→ **TASK**
Please copy out the entries exactly, skipping any pictures.

→ **DATASET EXCERPTS**
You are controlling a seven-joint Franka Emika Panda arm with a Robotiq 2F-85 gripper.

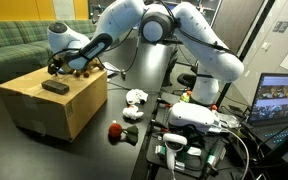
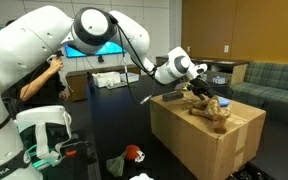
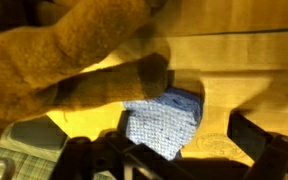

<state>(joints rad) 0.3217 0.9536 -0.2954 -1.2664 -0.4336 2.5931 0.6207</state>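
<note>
Brown fur fills the upper left of the wrist view: it's a plush toy (image 3: 74, 60) lying on top of a cardboard box (image 1: 54, 112), near the box's back edge in an exterior view (image 2: 212, 110). The box stands on a dark tabletop (image 1: 94, 152). That likely puts the toy at a height the arm (image 1: 174, 25) can reach from above without folding low.

The fingers (image 3: 267, 150) are spread wide and hold nothing. They show as dark shapes along the bottom of the wrist view, with bare cardboard and cloth between them. They hang right over the toy, very close. I can't tell whether they touch the fur. The wide spread looks meant to leave room on both sides of the soft body.

Under the toy's limb a blue patterned cloth (image 3: 162, 122) peeks out, and a green plaid piece (image 3: 24, 150) sits at bottom left. Both are probably the toy's clothing, but it's too close to be sure. The toy lies flopped on its side rather than sitting up, so it rests stable on the flat lid.

A black block (image 1: 54, 87) lies on the same box top, apart from the toy and toward the front, clear of the wrist. Down on the tabletop there is a red thing (image 1: 117, 130) and a white thing (image 1: 136, 97), both well apart from the box top.
</note>
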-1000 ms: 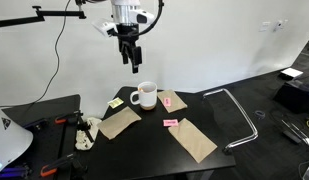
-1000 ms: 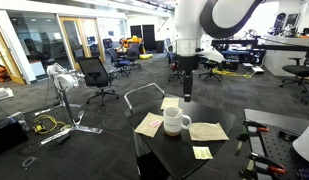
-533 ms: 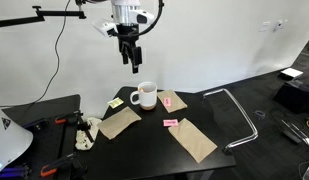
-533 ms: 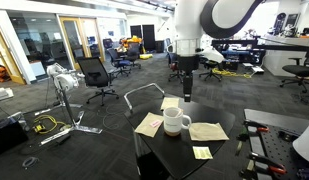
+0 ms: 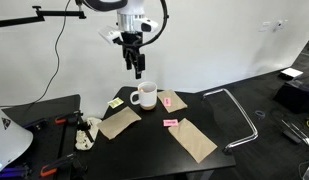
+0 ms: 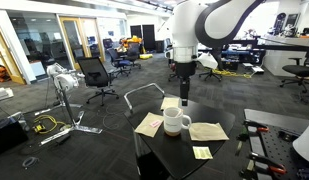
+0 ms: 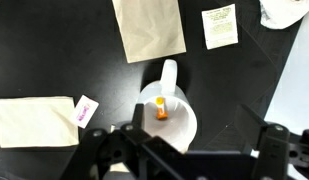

→ **SOLUTION**
You are controlling a seven-joint Franka Emika Panda arm with a Robotiq 2F-85 gripper.


<state>(joints rad) 0.3217 0.9536 -0.2954 -1.2664 -0.4336 2.5931 0.6207</state>
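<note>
Brown fur fills the upper left of the wrist view: it's a plush toy (image 3: 74, 60) lying on top of a cardboard box (image 1: 54, 112), near the box's back edge in an exterior view (image 2: 212, 110). The box stands on a dark tabletop (image 1: 94, 152). That likely puts the toy at a height the arm (image 1: 174, 25) can reach from above without folding low.

The fingers (image 3: 267, 150) are spread wide and hold nothing. They show as dark shapes along the bottom of the wrist view, with bare cardboard and cloth between them. They hang right over the toy, very close. I can't tell whether they touch the fur. The wide spread looks meant to leave room on both sides of the soft body.

Under the toy's limb a blue patterned cloth (image 3: 162, 122) peeks out, and a green plaid piece (image 3: 24, 150) sits at bottom left. Both are probably the toy's clothing, but it's too close to be sure. The toy lies flopped on its side rather than sitting up, so it rests stable on the flat lid.

A black block (image 1: 54, 87) lies on the same box top, apart from the toy and toward the front, clear of the wrist. Down on the tabletop there is a red thing (image 1: 117, 130) and a white thing (image 1: 136, 97), both well apart from the box top.
</note>
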-1000 ms: 
-1000 ms: 
-533 ms: 
-533 ms: 
+0 ms: 
+0 ms: 
+0 ms: 

The output returned above is complete.